A few interactions are worth singling out:

  • Hash table size and extent size compound. If the hash table is marginal, small extents suffer disproportionately: their Gate B probability 1 − (1 − p)^n falls quickly with small n. Doubling the hash table helps small extents more than large ones.

  • Extent size fights the 50% threshold. Increasing extent size makes Gate B easier but Gate C harder. Which effect dominates depends on the file's content pattern, not on btrfs:

    • Large, sequentially-written files (media files, log archives, installation images) tend to contain long runs where every block is unique within the file, but the whole sequence recurs whenever the file is duplicated. Match rates of 100% are common, so the 50% threshold is met with room to spare.
    • Files written in many small writes in random order (for example, databases) tend to contain a mixture of unique and duplicate blocks in every extent. The matched fraction can be non-trivial, but the rewrite cost makes the dedupe unprofitable, and Gate C filters the extent out.
    • VM disk images mix both patterns — contiguous regions that behave like media files and churn regions that behave like databases — and produce both outcomes depending on the extent.

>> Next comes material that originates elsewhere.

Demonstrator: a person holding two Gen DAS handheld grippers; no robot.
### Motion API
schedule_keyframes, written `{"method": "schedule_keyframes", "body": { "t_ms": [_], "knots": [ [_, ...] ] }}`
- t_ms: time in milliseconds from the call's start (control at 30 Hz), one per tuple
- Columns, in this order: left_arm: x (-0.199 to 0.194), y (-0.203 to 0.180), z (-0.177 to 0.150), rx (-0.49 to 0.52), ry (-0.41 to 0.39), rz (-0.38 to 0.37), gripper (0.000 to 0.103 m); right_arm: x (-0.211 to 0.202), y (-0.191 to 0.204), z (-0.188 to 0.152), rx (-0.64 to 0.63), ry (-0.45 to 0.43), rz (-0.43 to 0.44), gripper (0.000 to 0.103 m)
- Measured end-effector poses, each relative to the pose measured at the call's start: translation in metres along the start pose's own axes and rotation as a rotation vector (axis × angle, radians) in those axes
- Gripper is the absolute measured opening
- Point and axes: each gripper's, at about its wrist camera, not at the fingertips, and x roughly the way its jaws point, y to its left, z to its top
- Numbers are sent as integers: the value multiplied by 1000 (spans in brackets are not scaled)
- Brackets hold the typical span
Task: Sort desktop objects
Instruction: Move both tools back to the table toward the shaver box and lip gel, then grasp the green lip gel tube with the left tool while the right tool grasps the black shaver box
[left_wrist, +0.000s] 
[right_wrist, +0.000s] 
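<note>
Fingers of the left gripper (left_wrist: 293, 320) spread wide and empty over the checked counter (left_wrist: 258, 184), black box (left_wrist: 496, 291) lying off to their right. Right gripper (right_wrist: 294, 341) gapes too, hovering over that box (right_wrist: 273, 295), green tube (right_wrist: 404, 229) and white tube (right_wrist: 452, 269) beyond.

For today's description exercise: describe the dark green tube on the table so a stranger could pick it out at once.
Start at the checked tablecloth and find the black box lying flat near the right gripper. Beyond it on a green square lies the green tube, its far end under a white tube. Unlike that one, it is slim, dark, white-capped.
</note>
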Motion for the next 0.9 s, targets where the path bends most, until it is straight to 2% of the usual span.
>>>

    The 50% filter lets bees cherry-pick the extents that are worth deduping and skip the ones that would just burn time and metadata, without needing to know anything about file type or content semantics.

  • Move-to-front is what keeps the hash table effective in steady state. Without it, even a well-sized table would slowly turn over and forget the data that is actually being deduped. With it, the table quickly learns which hashes are worth keeping and holds onto them, regardless of how much non-duplicate traffic is flowing through.

Practical Tuning Implications

  • If you are missing dedupes you expect to see, the most likely cause is hash table size (Gate A) or extent layout (Gates B and C).

  • The nuisance filter is intentional and generally should not be worked around: dedupes that rewrite more than they recover still gain some free space (the original extent is freed either way), but the ratio of recovered space to I/O, allocator churn, and metadata cost is too low to be worth doing.

  • The random-insertion LRU combined with move-to-front on match biases the hash table toward the hashes that actually produce dedupes: matched hashes are effectively pinned near the front, and hashes that are never used drift back until they are evicted. Most of the cells in the table at any moment are redundant, but that is the cost of not knowing in advance which ones will be useful.

  • Continuous and periodic operation are usually equivalent for per-extent dedupe probability. bees persists its hash table and scan position, so a restart does not reset the LRU and does not skip data, and each extent is scanned in the same order either way. The important exception is workloads that rapidly churn the same blocks (rotating logs, continuous rebuilds, heavily-updated databases): continuous bees will scan every intermediate version of those blocks and fill the LRU with hashes that point to extents that are already freed by the time the next duplicate arrives, crowding out more useful hashes. Running bees periodically lets short-lived data be overwritten before bees ever sees it; increasing the hash table size is the other way to compensate.